There were many good reasons to write less this year, including focusing more on family time and simply having spent all my mental energies on work for many consecutive months. What’s more, I don’t have any regrets about the things I wrote: a goal to which we should all aspire! Net: while I would not be sad to see that number go back up next year, I am not disappointed by this year’s output either.

Of the things I wrote this year, my favorites are:

We’ll see what the next year brings, but I have no doubt there will be tens of thousands of words here unless something really up-ends things.

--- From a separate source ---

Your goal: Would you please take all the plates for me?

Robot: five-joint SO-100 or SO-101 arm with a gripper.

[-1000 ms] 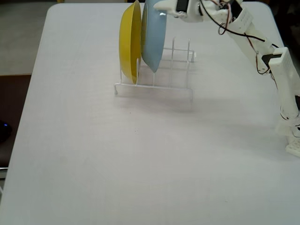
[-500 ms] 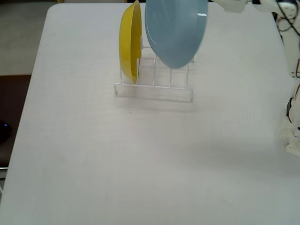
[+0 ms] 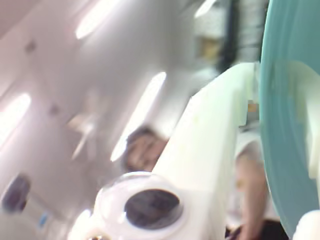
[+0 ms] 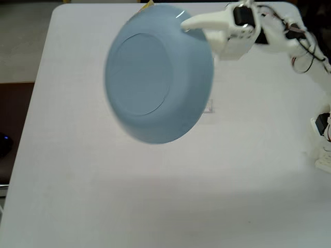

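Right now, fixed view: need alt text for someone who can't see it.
A white robot gripper holds a light blue plate by its upper right rim, lifted over a white table with its underside turned toward the camera. The plate hides nearly everything behind it; only a sliver of a yellow plate shows at its top edge.

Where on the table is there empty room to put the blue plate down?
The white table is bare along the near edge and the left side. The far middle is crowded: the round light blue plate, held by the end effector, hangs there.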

After all: there were tens of thousands of words here this year and it was an off” year for me!

Podcasting

Only one thing of note here: after much deliberation and prayer, Stephen Carradini and I decided it was time to put Winning Slowly on indefinite hiatus. (A hiatus, not permanently done,” because we reserve the right to pick it back up in the future if that seems good to us; but an indefinite hiatus because we have no plans to do so at present. Sound familiar?) We started the project back in January 2014, so it was bittersweet to set it aside, but it’s the right move. The years ahead do not look to be years in which it would be wise for either of us to commit to this kind of high-investment side project. For more reflections on that, I’ll simply direct you to the episode where we announced the hiatus: Farewell… at least for now.

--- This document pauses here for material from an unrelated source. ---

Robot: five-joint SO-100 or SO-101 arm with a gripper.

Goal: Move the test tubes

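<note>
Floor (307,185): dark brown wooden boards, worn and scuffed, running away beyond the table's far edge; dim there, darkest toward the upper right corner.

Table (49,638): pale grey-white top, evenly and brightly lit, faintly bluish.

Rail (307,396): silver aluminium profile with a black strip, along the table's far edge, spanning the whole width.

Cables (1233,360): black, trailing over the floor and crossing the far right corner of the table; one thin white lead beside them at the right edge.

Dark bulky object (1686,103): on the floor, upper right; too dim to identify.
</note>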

As for what the future holds here — I really don’t know. I very much enjoy podcasting, but I have no current plans to start any new shows. I am, of course, still happy to appear on other people’s shows (seriously: get in touch!), but the effort of running a show is not something I’m currently interested in adding to my docket.

Photography

I’ll be doing a dedicated post sometime between now and the end of the year with my top 10 photos of the year (a suggestion my friend Tim Hopper made which I think is a great idea). I continue to very much enjoy having picked back up this hobby, and I have improved quite a bit at it. The biggest change of sorts in this area is my subscription and semi-regular posting to Glass, which I really enjoy. I haven’t been posting as much as I might like the last few months, but only because most of my photography in that time has been for family events.

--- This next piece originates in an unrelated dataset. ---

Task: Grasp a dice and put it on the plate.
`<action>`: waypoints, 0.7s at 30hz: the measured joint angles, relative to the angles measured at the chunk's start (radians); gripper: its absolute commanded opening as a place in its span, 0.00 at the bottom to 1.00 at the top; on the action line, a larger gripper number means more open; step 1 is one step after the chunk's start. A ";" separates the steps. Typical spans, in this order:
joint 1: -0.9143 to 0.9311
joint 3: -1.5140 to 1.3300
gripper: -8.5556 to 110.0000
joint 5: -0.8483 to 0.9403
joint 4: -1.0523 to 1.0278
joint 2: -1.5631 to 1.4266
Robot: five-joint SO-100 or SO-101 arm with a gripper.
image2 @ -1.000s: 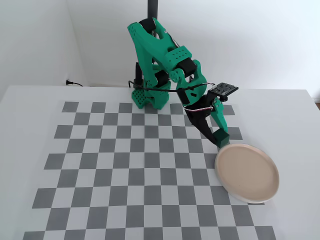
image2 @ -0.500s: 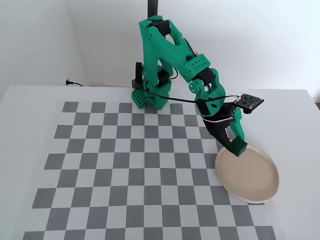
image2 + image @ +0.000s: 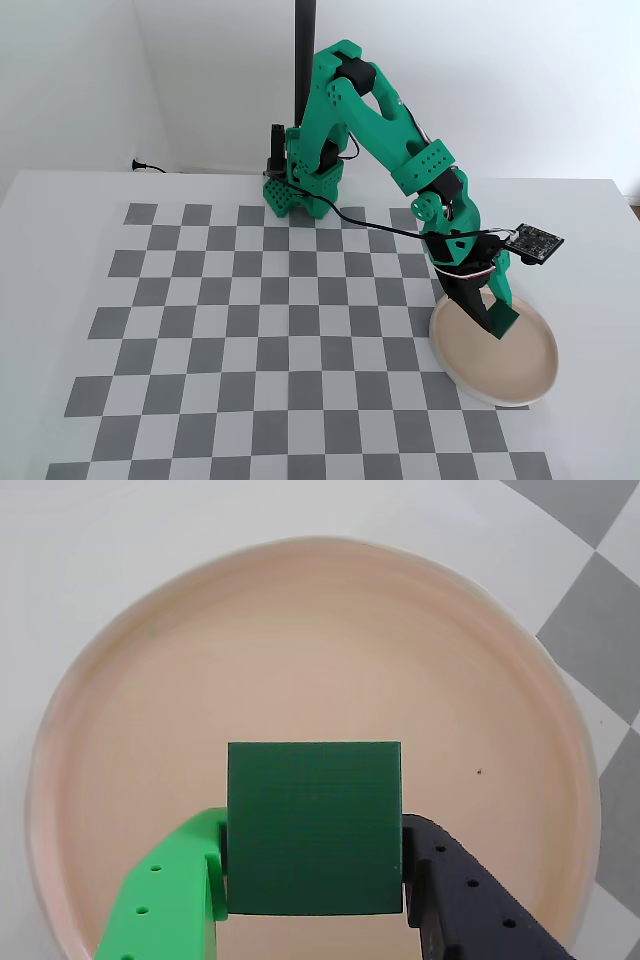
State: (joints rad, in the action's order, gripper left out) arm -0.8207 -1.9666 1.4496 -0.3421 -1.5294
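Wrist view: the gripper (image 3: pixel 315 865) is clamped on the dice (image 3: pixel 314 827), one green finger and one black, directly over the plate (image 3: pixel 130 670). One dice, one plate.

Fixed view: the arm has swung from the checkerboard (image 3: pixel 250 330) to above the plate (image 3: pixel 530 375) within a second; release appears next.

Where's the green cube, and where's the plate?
cube (image 3: pixel 313 827), wrist view, middle of its front face
plate (image 3: pixel 300 650), wrist view, bare face above the cube
plate (image 3: pixel 525 365), fixed view, bare face near its right side
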 measured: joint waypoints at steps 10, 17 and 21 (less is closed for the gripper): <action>0.000 0.110 0.19 -0.012 0.031 0.140; 0.000 0.110 0.22 -0.025 0.025 0.140; 0.011 0.110 0.22 -0.031 -0.018 0.140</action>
State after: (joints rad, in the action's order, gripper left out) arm -0.8099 -1.8561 1.4189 -0.3605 -1.3898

As I noted to Gracy Olmstead a while back (By the way, are you reading Gracy? If not, please stop right now and go subscribe to her consistently-excellent Granola newsletter):

…as the unofficial but very actual family photographer at this point, I have come to value the way that photography can serve others: by sharing the memories and helping us reaffirm the goodness of an event past. And, in a strange way, having a camera in hand has made no few family social situations tolerable and bearable for me which would have otherwise been nothing but exhaustion: because there was at least that joy, of the work to find and catch beautiful moments along the way (again, rightly drawing my attention), even if everything else going on was deeply frustrating at best.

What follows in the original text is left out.